### TASK PROMPT
All that is wanted is the exact text of the lines below from the one with "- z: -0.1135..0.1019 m" through the one with "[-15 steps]", inclusive, minus any pictures.

── EXCERPTED DATA

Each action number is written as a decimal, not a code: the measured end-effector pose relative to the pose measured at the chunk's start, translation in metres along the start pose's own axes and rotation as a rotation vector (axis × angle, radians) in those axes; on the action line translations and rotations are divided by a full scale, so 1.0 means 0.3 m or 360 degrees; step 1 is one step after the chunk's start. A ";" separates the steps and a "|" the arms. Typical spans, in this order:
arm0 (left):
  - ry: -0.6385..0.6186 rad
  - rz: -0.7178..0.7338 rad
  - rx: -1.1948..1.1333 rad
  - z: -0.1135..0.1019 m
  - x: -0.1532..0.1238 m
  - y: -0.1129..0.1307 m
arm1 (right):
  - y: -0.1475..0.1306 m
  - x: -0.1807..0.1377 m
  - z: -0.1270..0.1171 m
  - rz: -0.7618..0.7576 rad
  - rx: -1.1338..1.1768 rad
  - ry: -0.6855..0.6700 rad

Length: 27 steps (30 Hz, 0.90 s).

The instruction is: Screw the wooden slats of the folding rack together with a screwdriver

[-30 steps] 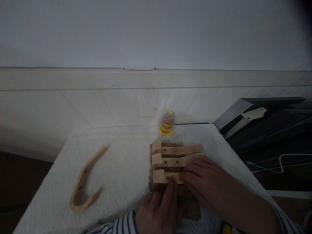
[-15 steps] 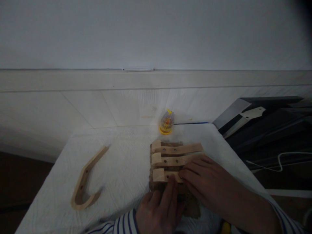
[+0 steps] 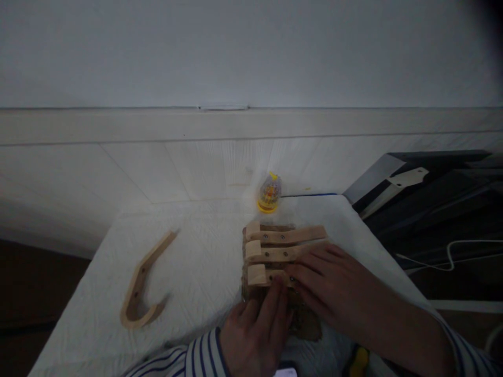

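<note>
Three pale wooden hooks lie side by side across a rough brown board [image 3: 306, 327]: a far hook [image 3: 294, 235], a middle hook [image 3: 277, 254] and a near hook [image 3: 257, 275]. Dark screws or holes show along their shafts. My left hand [image 3: 253, 332] presses its closed fingertips on the near hook, beside one screw. From the right, my right hand [image 3: 322, 277] reaches over the shaft ends, its fingers closed on the near hook by the other screw. Its palm hides that hook's right end. Another wooden hook [image 3: 139, 283] lies loose on the left.
The white-covered table [image 3: 200, 256] stands against a white panelled wall [image 3: 188, 167]. A small yellow-based clear container [image 3: 269, 195] is at the back edge. Dark flat panels [image 3: 451, 204] and a white cable [image 3: 451, 256] are at the right. A yellow-and-black object [image 3: 358, 361] shows near my body.
The view has shifted slightly, and a lit phone-like edge now shows at the bottom. Both hands stay on the near hook, with the right fingers slightly farther left along it.
</note>
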<state>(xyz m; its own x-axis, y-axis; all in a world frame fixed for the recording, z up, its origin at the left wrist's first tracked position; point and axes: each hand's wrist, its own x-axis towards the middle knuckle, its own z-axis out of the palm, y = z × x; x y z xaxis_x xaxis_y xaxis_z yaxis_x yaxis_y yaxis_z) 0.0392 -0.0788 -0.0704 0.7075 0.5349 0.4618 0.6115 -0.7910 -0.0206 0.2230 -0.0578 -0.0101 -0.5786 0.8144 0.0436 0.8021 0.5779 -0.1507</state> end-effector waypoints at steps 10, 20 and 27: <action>-0.0033 0.0051 -0.0109 -0.061 -0.008 -0.008 | -0.005 -0.118 -0.098 0.0089 -0.0208 0.0313; 0.0101 -0.0262 -0.0480 -0.102 -0.002 0.000 | 0.001 -0.333 -0.087 0.0185 -0.0228 0.0262; 0.0117 -0.0261 -0.0462 -0.125 -0.033 0.005 | -0.030 -0.418 -0.031 0.0218 -0.0102 0.0008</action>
<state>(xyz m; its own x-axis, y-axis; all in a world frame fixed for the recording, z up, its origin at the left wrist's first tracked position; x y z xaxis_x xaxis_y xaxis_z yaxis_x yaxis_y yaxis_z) 0.0196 -0.0964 -0.0417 0.5741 0.6477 0.5009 0.5813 -0.7532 0.3078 0.2896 -0.1647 -0.0050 -0.4624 0.8861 0.0320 0.8813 0.4633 -0.0925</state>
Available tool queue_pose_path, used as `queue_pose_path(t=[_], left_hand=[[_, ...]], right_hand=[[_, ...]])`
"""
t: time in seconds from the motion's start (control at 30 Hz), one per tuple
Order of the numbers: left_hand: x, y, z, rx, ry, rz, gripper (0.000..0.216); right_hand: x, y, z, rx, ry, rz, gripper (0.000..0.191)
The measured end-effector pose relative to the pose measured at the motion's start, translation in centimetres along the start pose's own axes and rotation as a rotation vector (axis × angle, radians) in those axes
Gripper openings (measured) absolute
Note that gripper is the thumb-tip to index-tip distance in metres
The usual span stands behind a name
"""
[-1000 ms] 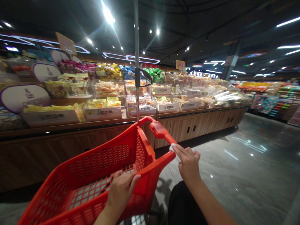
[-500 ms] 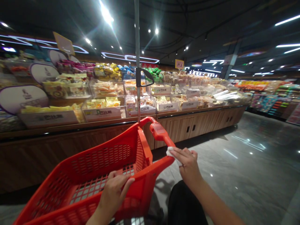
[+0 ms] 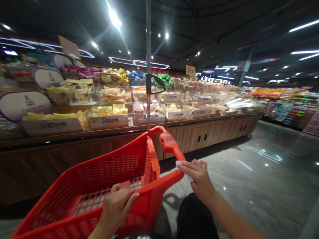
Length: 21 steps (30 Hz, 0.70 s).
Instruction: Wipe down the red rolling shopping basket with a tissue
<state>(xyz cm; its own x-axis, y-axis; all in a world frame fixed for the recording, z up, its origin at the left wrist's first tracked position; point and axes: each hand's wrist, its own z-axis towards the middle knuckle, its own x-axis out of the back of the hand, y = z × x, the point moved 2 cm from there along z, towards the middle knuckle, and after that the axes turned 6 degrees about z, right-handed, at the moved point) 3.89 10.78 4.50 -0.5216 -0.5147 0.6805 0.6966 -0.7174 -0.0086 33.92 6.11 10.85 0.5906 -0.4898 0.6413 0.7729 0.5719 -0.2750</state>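
A red plastic shopping cart (image 3: 107, 159) stands in front of me, its basket toward the left. My left hand (image 3: 117, 204) grips the near side rim of the basket, fingers over the inside and thumb along the outside. At the near end of the cart's push handle (image 3: 171, 142), my right hand (image 3: 196, 172) is closed on a white wipe (image 3: 179, 165), pressing it against the red handle corner. Part of the wipe is hidden under the fingers. The basket has a perforated wall and a grid floor, with no goods showing inside.
A long wooden display counter (image 3: 211, 132) with bins of packaged snacks (image 3: 117, 109) runs behind the cart. A metal pole with a black loop (image 3: 149, 84) rises from the cart's handle end. Grey shiny floor (image 3: 261, 186) extends right, toward stocked shelves (image 3: 294, 106).
The cart and my left hand have shifted slightly left and down in view. My right hand with the wipe has moved slightly left and down, still at the handle corner.
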Motion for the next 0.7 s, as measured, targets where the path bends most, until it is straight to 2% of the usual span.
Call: queue_pose_path(t=[0.13,0.33,0.57,0.7], left_hand=[[0.2,-0.5,-0.6,-0.009,0.001,-0.014,0.016],[0.5,-1.6,-1.1,-0.009,0.002,-0.046,0.008],[0.9,-1.7,-1.5,0.016,-0.05,-0.031,0.011],[1.0,-1.7,-1.4,0.011,-0.063,-0.046,0.013]], right_hand=[[0.3,-0.9,-0.6,0.091,-0.09,0.066,0.07],[0.2,1.5,0.9,0.02,-0.013,0.007,0.065],[0.5,-0.6,-0.9,0.142,-0.099,0.088,0.063],[0.3,0.6,0.0,0.147,-0.09,0.089,0.054]])
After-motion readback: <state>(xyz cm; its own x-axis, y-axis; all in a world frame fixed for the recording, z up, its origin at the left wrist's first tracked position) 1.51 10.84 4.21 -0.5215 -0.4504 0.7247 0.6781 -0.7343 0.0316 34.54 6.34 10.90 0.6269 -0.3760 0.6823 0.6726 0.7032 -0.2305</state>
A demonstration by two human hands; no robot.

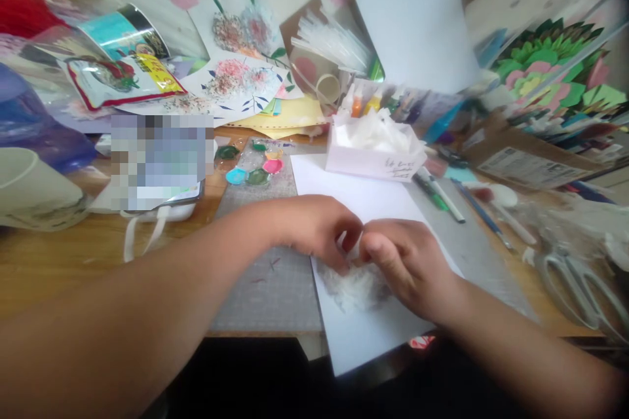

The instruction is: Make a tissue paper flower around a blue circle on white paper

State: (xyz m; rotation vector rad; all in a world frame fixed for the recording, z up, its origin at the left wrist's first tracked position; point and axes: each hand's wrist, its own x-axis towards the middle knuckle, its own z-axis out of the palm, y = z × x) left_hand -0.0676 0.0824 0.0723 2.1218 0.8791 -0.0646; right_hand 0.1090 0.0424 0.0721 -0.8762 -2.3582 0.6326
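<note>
A whitish, see-through crumpled clump [356, 289], like thin plastic or tissue, lies on a white sheet of paper [354, 347]. My left hand [322, 226] reaches over it from the left, fingers curled down and tips at its upper edge. From the right, my right hand [413, 265] meets it, thumb pressed against bent fingers. Both hands nearly touch above the clump. What the fingertips pinch is hidden and blurred. Behind the hands, a white box [376, 160] full of white tissue stands on the paper's far end.
Paint pots [258, 173] stand left of the paper on a grey mat [265, 308]. A phone [167, 170] with a white cable and a paper cup [37, 190] are farther left. Pens [439, 193], a paintbrush [481, 216] and scissors [582, 281] lie to the right.
</note>
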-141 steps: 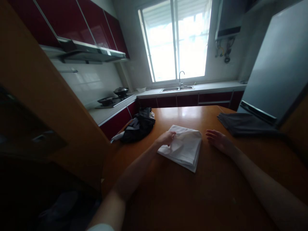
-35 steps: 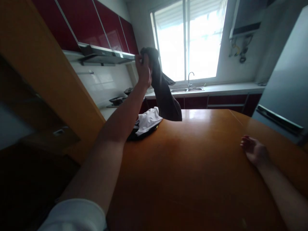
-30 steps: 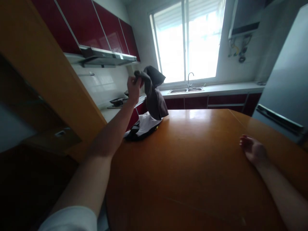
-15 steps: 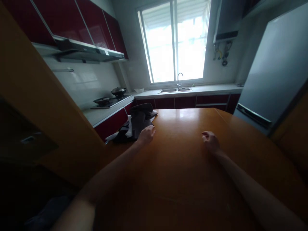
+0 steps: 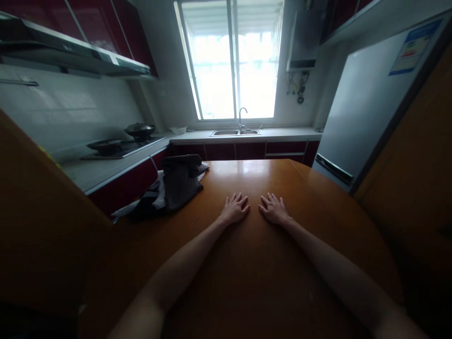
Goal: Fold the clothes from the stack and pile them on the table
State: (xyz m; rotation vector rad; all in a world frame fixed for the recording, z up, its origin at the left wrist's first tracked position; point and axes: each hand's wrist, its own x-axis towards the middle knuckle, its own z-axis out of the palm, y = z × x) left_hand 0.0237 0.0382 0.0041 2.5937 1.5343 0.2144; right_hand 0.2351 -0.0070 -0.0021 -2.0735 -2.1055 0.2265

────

### RESULT
  - z: -0.1135..0.1019 m
  - x: -0.1532..0.1238 m
  - y: -0.1129..0.1307 m
arm1 (right):
  - y: -0.1475..0.1306 m
  - x: -0.1807..0.1377 m
  - z: -0.1270..0.1171 m
  - rz: -0.7618..0.7576 rad
  - rx: -1.1338..1.1768 rad
  - ry: -0.6855..0.6700 rad

Length: 27 steps (30 Hz, 0.90 s).

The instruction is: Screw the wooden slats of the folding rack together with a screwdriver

[-30 steps] 
[-15 steps] 

This exercise has now been fully answered.